#### WHAT THE EXERCISE ASKS:
Full transcription, minus images: write out the listing below exactly as it appears.

#### PROVIDED MATERIAL:
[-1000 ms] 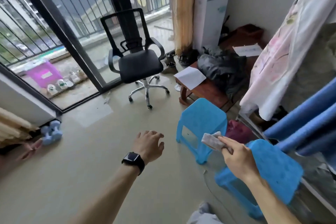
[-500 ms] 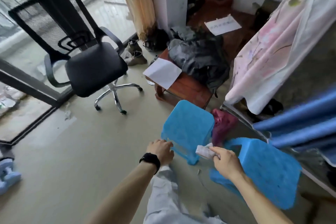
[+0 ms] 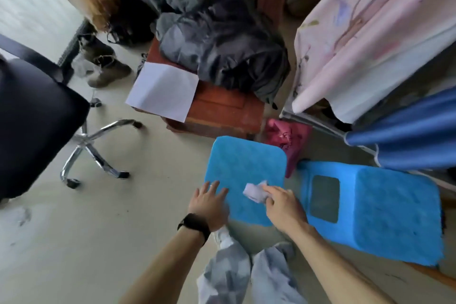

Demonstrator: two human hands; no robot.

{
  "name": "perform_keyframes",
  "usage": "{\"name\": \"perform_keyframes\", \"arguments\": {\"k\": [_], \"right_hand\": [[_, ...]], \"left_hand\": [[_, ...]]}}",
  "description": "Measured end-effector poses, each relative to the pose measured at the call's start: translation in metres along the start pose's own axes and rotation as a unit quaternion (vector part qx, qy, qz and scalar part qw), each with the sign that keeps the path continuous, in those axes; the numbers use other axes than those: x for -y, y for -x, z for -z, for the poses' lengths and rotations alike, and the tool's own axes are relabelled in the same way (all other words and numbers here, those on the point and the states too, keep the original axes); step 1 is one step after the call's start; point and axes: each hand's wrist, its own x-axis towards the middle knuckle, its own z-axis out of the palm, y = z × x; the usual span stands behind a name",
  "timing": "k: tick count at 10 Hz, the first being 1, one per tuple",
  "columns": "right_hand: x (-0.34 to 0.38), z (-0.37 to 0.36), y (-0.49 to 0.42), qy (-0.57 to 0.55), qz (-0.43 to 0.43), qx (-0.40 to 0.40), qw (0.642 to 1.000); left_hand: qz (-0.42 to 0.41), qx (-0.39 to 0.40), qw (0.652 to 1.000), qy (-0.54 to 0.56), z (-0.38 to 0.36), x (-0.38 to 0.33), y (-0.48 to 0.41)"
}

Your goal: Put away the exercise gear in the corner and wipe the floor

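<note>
Reaching down over the nearer blue stool (image 3: 246,175), the person has both hands at its near edge. The left hand (image 3: 209,202) lies flat on the stool's left corner, fingers together and straight, with a black watch (image 3: 193,224) on the wrist. The right hand (image 3: 283,207) pinches a crumpled white cloth (image 3: 255,191) between thumb and fingers — the cloth rests against the stool's top, just right of the left hand.

A second blue stool (image 3: 394,215) stands just right of the first, tipped so that a dark rectangular opening in its side shows. Between the two stools, at the far end, a dark red bag (image 3: 288,140) sits on the floor. Beyond the nearer stool stands a low reddish wooden table (image 3: 222,108); a white sheet of paper (image 3: 164,90) hangs over its left corner and a heap of black clothing (image 3: 222,39) covers its middle. A brown boot (image 3: 106,66) lies on the floor left of that table.

Left of the nearer stool, well apart from it, is a black office chair (image 3: 32,116) with a chrome star base. Right of the table hang a pale floral sheet (image 3: 365,39) and blue fabric (image 3: 407,138). The floor (image 3: 98,229) around the stool is pale beige, with a few dark smudges at the far left. No exercise gear can be made out — the person's grey trouser legs (image 3: 246,274) show below the stool.
</note>
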Motion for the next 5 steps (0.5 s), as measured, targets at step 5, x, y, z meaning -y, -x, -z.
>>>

#### ANSWER TO THIS PROBLEM:
[-1000 ms] 
[-500 ms] 
[+0 ms] 

Demonstrator: two human hands; no robot.

{
  "name": "perform_keyframes",
  "usage": "{\"name\": \"perform_keyframes\", \"arguments\": {\"k\": [_], \"right_hand\": [[_, ...]], \"left_hand\": [[_, ...]]}}",
  "description": "Measured end-effector poses, each relative to the pose measured at the call's start: translation in metres along the start pose's own axes and rotation as a unit quaternion (vector part qx, qy, qz and scalar part qw), each with the sign that keeps the path continuous, in those axes; the numbers use other axes than those: x for -y, y for -x, z for -z, for the poses' lengths and rotations alike, and the tool's own axes are relabelled in the same way (all other words and numbers here, those on the point and the states too, keep the original axes); step 1 is one step after the call's start; point and axes: each hand's wrist, its own x-axis towards the middle knuckle, its own z-axis out of the palm, y = z × x; the usual span stands behind a name",
  "timing": "k: tick count at 10 Hz, the first being 1, one per tuple",
  "columns": "right_hand: x (-0.34 to 0.38), z (-0.37 to 0.36), y (-0.49 to 0.42), qy (-0.57 to 0.55), qz (-0.43 to 0.43), qx (-0.40 to 0.40), qw (0.642 to 1.000); left_hand: qz (-0.42 to 0.41), qx (-0.39 to 0.40), qw (0.652 to 1.000), qy (-0.54 to 0.56), z (-0.38 to 0.36), x (-0.38 to 0.33), y (-0.48 to 0.41)"
}

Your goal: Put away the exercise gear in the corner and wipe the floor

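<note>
Reaching down over the nearer blue stool (image 3: 246,175), the person has both hands at its near edge. The left hand (image 3: 209,202) lies flat on the stool's left corner, fingers together and straight, with a black watch (image 3: 193,224) on the wrist. The right hand (image 3: 283,207) pinches a crumpled white cloth (image 3: 255,191) between thumb and fingers — the cloth rests against the stool's top, just right of the left hand.

A second blue stool (image 3: 394,215) stands just right of the first, tipped so that a dark rectangular opening in its side shows. Between the two stools, at the far end, a dark red bag (image 3: 288,140) sits on the floor. Beyond the nearer stool stands a low reddish wooden table (image 3: 222,108); a white sheet of paper (image 3: 164,90) hangs over its left corner and a heap of black clothing (image 3: 222,39) covers its middle. A brown boot (image 3: 106,66) lies on the floor left of that table.

Left of the nearer stool, well apart from it, is a black office chair (image 3: 32,116) with a chrome star base. Right of the table hang a pale floral sheet (image 3: 365,39) and blue fabric (image 3: 407,138). The floor (image 3: 98,229) around the stool is pale beige, with a few dark smudges at the far left. No exercise gear can be made out — the person's grey trouser legs (image 3: 246,274) show below the stool.
</note>
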Motion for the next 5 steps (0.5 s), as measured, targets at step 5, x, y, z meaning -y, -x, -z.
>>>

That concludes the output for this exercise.